[What to do]
Nothing but the lines from the one with "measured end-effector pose" down to the one with "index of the" should be returned, exactly and with both ends included, from the material below.

[Data below]
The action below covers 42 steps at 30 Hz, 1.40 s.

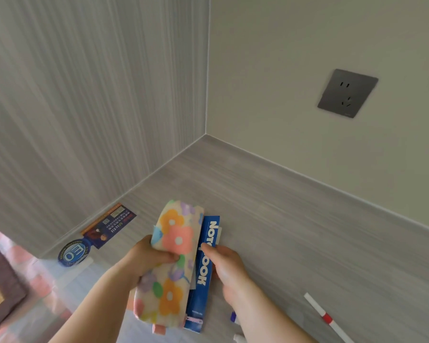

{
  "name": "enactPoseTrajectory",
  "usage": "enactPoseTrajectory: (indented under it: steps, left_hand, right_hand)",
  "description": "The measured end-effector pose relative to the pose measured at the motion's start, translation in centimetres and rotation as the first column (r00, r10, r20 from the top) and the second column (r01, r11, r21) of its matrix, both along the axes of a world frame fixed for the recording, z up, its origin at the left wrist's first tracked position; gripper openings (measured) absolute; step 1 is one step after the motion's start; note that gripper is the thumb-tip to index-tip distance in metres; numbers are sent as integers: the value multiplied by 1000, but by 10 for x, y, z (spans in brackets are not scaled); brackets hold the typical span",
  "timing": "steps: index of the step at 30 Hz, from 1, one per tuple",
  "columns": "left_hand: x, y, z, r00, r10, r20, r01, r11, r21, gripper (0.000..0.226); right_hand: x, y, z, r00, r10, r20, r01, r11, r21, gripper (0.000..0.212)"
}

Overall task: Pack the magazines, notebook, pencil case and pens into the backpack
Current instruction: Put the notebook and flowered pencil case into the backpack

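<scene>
My left hand [146, 256] grips a flower-print fabric pencil case [174, 246], held on its long axis above the desk. Right beside it stands a blue notebook [204, 263] on edge, with my right hand [227, 263] closed on its right side, thumb on the cover. A white pen with a red band [326, 316] lies on the desk at the lower right. Under my right forearm a blue pen tip [233, 316] and a white pen end [238, 338] peek out. No backpack or magazines are in view.
The grey wood-grain desk [282, 206] sits in a corner between two walls. A dark wall socket [347, 93] is on the right wall. Stickers [102, 231] lie along the left wall. A pink patterned fabric [22, 280] shows at the lower left.
</scene>
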State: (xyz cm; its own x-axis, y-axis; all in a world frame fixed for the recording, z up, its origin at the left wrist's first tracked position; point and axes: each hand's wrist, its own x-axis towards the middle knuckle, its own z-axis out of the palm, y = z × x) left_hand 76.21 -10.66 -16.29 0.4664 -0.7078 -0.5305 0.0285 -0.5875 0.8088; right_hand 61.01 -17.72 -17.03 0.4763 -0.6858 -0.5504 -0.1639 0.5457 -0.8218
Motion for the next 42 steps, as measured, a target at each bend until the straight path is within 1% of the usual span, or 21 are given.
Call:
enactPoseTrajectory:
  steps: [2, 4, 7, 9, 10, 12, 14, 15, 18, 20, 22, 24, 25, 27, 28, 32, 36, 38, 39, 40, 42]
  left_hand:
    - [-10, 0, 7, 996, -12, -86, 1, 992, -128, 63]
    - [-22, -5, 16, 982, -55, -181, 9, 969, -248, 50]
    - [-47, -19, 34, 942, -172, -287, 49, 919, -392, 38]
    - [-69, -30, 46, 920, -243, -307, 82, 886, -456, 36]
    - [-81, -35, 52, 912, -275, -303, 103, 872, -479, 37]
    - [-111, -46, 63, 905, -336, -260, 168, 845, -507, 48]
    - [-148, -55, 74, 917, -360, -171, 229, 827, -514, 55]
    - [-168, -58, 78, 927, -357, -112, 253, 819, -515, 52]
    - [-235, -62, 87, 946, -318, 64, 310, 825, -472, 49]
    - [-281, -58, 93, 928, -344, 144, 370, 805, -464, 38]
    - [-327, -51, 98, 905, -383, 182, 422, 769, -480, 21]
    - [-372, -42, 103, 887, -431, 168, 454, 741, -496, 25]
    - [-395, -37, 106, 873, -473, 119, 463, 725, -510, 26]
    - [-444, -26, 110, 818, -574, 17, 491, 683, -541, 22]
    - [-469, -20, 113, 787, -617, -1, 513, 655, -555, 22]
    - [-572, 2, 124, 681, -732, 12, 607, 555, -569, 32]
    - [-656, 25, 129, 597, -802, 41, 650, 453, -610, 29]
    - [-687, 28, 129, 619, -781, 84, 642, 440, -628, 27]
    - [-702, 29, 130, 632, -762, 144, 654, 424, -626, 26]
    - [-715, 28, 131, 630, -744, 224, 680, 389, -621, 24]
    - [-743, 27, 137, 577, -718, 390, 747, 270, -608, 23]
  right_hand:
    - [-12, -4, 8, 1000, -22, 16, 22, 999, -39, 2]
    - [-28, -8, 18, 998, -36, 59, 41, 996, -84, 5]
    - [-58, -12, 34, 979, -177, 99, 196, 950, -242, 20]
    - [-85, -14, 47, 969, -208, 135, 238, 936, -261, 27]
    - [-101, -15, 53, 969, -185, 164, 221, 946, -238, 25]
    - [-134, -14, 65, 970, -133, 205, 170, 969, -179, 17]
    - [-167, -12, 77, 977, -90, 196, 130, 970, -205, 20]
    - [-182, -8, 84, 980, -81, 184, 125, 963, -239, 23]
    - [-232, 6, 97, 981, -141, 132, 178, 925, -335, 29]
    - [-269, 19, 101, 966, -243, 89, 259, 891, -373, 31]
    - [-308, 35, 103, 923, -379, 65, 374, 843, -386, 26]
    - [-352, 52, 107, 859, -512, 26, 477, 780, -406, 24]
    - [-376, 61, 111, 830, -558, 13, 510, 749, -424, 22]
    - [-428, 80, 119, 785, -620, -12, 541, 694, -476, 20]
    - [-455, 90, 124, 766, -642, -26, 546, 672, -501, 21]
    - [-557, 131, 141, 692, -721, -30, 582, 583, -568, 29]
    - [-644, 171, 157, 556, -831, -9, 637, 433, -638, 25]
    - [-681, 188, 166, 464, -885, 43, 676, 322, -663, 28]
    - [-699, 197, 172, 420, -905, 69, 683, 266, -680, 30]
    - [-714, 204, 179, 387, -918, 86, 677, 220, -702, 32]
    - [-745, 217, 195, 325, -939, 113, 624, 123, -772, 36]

[Written solution]
  "description": "The measured end-effector pose relative to the pose measured at the motion's start, translation in centimetres and rotation as the first column (r00, r10, r20 from the top) and the second column (r01, r11, r21) of its matrix, both along the axes of a world frame fixed for the recording, z up, its origin at the left wrist's first tracked position; gripper openings (measured) absolute; step 1 is one step after the motion's start; note that gripper is the thumb-tip to index-tip distance in metres; numbers are sent as integers: the value multiplied by 1000, but by 10 for x, y, z (spans in brackets are not scaled); brackets hold the typical span",
  "timing": "steps: index of the step at 30 Hz, from 1, one per tuple",

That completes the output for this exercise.